=== Action item ===
Ignoring the pictures, repeat every entry below exactly as it appears.

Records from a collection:
⟨

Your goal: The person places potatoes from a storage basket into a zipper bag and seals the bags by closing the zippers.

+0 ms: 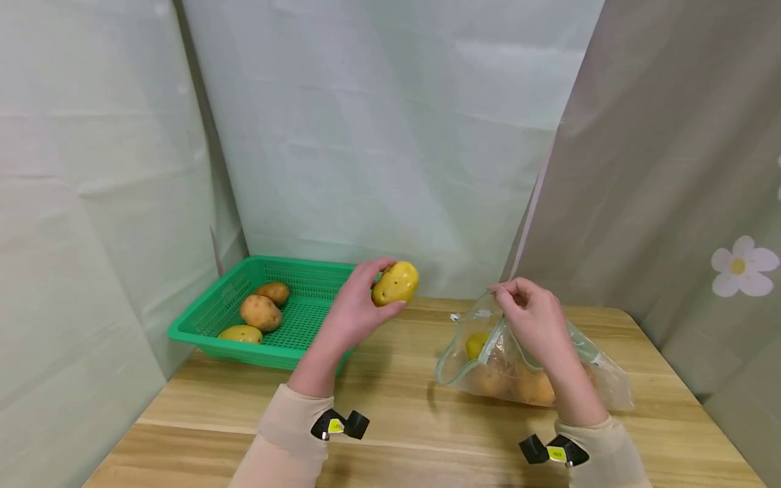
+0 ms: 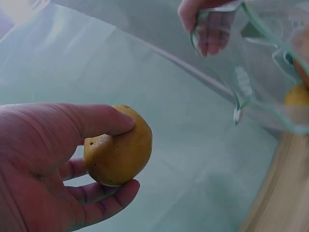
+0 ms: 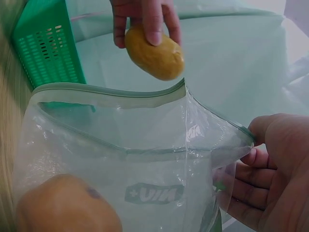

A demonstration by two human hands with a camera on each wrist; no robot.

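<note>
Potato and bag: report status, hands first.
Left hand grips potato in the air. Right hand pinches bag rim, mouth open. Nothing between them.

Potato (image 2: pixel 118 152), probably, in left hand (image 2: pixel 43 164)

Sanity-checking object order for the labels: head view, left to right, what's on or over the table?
Green basket with three potatoes inside → left hand → the potato it holds → clear zip bag with more potatoes inside, its rim pinched by the right hand.
</note>
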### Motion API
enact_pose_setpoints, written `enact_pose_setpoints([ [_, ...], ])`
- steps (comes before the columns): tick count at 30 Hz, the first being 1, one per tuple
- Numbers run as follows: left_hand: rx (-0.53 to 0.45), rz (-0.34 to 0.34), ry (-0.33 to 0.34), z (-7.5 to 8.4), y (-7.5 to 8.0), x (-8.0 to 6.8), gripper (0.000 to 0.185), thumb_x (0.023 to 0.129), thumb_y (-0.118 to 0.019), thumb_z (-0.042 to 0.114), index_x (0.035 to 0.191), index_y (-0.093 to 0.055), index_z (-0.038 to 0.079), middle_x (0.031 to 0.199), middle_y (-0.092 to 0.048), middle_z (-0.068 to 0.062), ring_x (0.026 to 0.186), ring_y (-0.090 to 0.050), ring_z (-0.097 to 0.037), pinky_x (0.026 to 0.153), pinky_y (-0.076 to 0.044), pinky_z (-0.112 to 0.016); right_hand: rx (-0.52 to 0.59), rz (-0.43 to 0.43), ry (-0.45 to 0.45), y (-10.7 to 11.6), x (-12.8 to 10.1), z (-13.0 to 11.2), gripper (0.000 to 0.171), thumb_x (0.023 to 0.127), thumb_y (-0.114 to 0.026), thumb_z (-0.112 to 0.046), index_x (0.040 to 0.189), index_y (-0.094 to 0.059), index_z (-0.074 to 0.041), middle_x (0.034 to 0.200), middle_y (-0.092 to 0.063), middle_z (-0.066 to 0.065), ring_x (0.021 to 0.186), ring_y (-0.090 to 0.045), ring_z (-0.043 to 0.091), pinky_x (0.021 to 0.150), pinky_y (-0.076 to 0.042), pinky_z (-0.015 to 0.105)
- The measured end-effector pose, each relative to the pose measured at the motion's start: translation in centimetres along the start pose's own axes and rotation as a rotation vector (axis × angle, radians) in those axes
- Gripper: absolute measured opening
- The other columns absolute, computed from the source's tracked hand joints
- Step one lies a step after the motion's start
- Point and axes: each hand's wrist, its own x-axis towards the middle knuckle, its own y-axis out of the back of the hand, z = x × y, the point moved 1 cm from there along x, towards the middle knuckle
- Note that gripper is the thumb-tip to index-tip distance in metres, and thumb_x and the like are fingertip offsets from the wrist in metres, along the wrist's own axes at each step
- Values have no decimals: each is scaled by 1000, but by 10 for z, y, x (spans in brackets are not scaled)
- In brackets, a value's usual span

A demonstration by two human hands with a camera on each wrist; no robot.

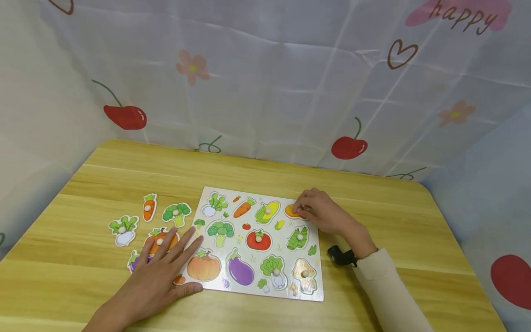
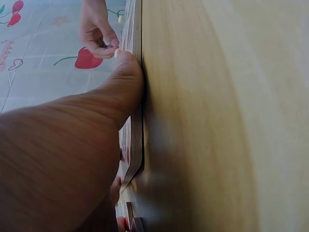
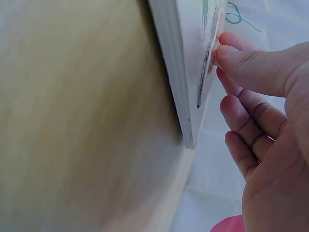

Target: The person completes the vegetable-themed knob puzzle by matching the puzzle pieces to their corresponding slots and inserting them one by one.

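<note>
The right hand (image 1: 321, 213) pinched the knob of an orange puzzle piece (image 1: 292, 211) at the vegetable puzzle board's (image 1: 315, 290) 1 o'clock corner. The left hand (image 1: 159, 276) lay flat, fingers spread, across the board's 8 o'clock edge and a loose pumpkin piece (image 1: 156, 240). Carrot (image 1: 149, 207), broccoli (image 1: 176, 213) and radish pieces (image 1: 123, 229) lay at 10 o'clock on the wooden worktop (image 1: 415, 221).

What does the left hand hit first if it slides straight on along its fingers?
Likely the broccoli piece lying loose beyond the left hand, whose fingertips already cover the loose pumpkin piece; depth is unclear.
</note>
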Motion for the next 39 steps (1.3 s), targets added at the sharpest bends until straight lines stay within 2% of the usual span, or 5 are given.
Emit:
enact_pose_setpoints([
  [13, -1, -4, -1, 0, 1, 0, 85, 89, -60, 66, 159, -30, 28, 168, -22, 1, 156, -8, -34, 119, -1, -64, -16, 11, -17, -4, -1, -2, 10, 94, -69, -10, 100, -75, -15, 102, -68, -3, 95, -54, 16, 87, -45, 38],
  [17, 7, 3, -8, 0, 0, -1, 85, 89, -60, 66, 159, -30, 28, 168, -22, 2, 156, -8, -33, 120, 1, -63, 17, 12, -29, -3, -4, -1, 13, 94, -70, -11, 106, -74, -15, 105, -69, -3, 97, -55, 17, 89, -45, 40],
  [27, 24, 29, -32, 0, -1, -1, 85, 89, -61, 64, 159, -31, 27, 167, -23, 2, 157, -5, -29, 121, 3, -60, 382, 76, -76, 6, -32, 1, 25, 95, -70, -18, 119, -67, -11, 118, -67, 5, 107, -60, 27, 96, -49, 48],
  [34, 7, 3, -13, 1, 1, 0, 85, 89, -60, 66, 159, -30, 28, 168, -23, 2, 156, -10, -35, 119, -1, -64, 733, 60, -164, 11, -67, -10, 33, 99, -62, -12, 130, -58, 0, 131, -57, 22, 118, -56, 36, 99, -51, 30],
  [39, 1, -5, -11, 0, 1, 0, 85, 89, -60, 65, 159, -30, 28, 168, -22, 1, 155, -10, -36, 119, -1, -64, 845, 88, -286, 7, -90, -17, 38, 99, -62, -12, 136, -55, -3, 142, -51, 21, 129, -54, 31, 97, -52, 25],
])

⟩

=== Answer to this task ===
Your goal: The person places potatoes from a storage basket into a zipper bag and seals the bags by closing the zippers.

+0 ms: 
+0 ms: 
+0 ms: 

A demonstration by two human hands with a camera on each wrist; no robot.

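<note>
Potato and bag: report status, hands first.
Left hand grips potato in the air. Right hand pinches bag rim, mouth open. Nothing between them.

Potato (image 2: pixel 118 152), probably, in left hand (image 2: pixel 43 164)

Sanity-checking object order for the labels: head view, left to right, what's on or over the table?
Green basket with three potatoes inside → left hand → the potato it holds → clear zip bag with more potatoes inside, its rim pinched by the right hand.
</note>
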### Motion API
enact_pose_setpoints, written `enact_pose_setpoints([ [_, ...], ])`
- steps (comes before the columns): tick count at 30 Hz, the first being 1, one per tuple
- Numbers run as follows: left_hand: rx (-0.53 to 0.45), rz (-0.34 to 0.34), ry (-0.33 to 0.34), z (-7.5 to 8.4), y (-7.5 to 8.0), x (-8.0 to 6.8), gripper (0.000 to 0.185), thumb_x (0.023 to 0.129), thumb_y (-0.118 to 0.019), thumb_z (-0.042 to 0.114), index_x (0.035 to 0.191), index_y (-0.093 to 0.055), index_z (-0.038 to 0.079), middle_x (0.031 to 0.199), middle_y (-0.092 to 0.048), middle_z (-0.068 to 0.062), ring_x (0.026 to 0.186), ring_y (-0.090 to 0.050), ring_z (-0.097 to 0.037), pinky_x (0.026 to 0.153), pinky_y (-0.076 to 0.044), pinky_z (-0.112 to 0.016); right_hand: rx (-0.52 to 0.59), rz (-0.43 to 0.43), ry (-0.45 to 0.45), y (-10.7 to 11.6), x (-12.8 to 10.1), z (-13.0 to 11.2), gripper (0.000 to 0.171), thumb_x (0.023 to 0.127), thumb_y (-0.114 to 0.026), thumb_z (-0.112 to 0.046), index_x (0.040 to 0.189), index_y (-0.094 to 0.059), index_z (-0.074 to 0.041), middle_x (0.034 to 0.200), middle_y (-0.092 to 0.063), middle_z (-0.066 to 0.065), ring_x (0.021 to 0.186), ring_y (-0.090 to 0.045), ring_z (-0.043 to 0.091), pinky_x (0.021 to 0.150), pinky_y (-0.076 to 0.042), pinky_z (-0.015 to 0.105)
- The measured end-effector pose, each relative to the pose measured at the motion's start: translation in centimetres along the start pose's own axes and rotation as a rotation vector (axis × angle, radians) in those axes
- Gripper: absolute measured opening
- The other columns absolute, computed from the source's tracked hand joints
- Step one lies a step after the motion's start
- Point and axes: each hand's wrist, its own x-axis towards the middle knuckle, its own y-axis out of the back of the hand, z = x × y, the point moved 1 cm from there along x, towards the middle knuckle
- Note that gripper is the thumb-tip to index-tip distance in metres, and thumb_x and the like are fingertip offsets from the wrist in metres, along the wrist's own axes at each step
- Values have no decimals: each is scaled by 1000, but by 10 for z, y, x (spans in brackets are not scaled)
- In brackets, a value's usual span

A demonstration by two human hands with a camera on each wrist; no robot.


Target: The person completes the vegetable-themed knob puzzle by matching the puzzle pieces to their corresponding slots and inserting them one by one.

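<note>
The right hand (image 1: 321, 213) pinched the knob of an orange puzzle piece (image 1: 292, 211) at the vegetable puzzle board's (image 1: 315, 290) 1 o'clock corner. The left hand (image 1: 159, 276) lay flat, fingers spread, across the board's 8 o'clock edge and a loose pumpkin piece (image 1: 156, 240). Carrot (image 1: 149, 207), broccoli (image 1: 176, 213) and radish pieces (image 1: 123, 229) lay at 10 o'clock on the wooden worktop (image 1: 415, 221).

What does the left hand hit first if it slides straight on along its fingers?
Likely the broccoli piece lying loose beyond the left hand, whose fingertips already cover the loose pumpkin piece; depth is unclear.
</note>
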Motion for the next 39 steps (1.3 s), targets added at the sharpest bends until straight lines stay within 2% of the usual span, or 5 are given.
Emit:
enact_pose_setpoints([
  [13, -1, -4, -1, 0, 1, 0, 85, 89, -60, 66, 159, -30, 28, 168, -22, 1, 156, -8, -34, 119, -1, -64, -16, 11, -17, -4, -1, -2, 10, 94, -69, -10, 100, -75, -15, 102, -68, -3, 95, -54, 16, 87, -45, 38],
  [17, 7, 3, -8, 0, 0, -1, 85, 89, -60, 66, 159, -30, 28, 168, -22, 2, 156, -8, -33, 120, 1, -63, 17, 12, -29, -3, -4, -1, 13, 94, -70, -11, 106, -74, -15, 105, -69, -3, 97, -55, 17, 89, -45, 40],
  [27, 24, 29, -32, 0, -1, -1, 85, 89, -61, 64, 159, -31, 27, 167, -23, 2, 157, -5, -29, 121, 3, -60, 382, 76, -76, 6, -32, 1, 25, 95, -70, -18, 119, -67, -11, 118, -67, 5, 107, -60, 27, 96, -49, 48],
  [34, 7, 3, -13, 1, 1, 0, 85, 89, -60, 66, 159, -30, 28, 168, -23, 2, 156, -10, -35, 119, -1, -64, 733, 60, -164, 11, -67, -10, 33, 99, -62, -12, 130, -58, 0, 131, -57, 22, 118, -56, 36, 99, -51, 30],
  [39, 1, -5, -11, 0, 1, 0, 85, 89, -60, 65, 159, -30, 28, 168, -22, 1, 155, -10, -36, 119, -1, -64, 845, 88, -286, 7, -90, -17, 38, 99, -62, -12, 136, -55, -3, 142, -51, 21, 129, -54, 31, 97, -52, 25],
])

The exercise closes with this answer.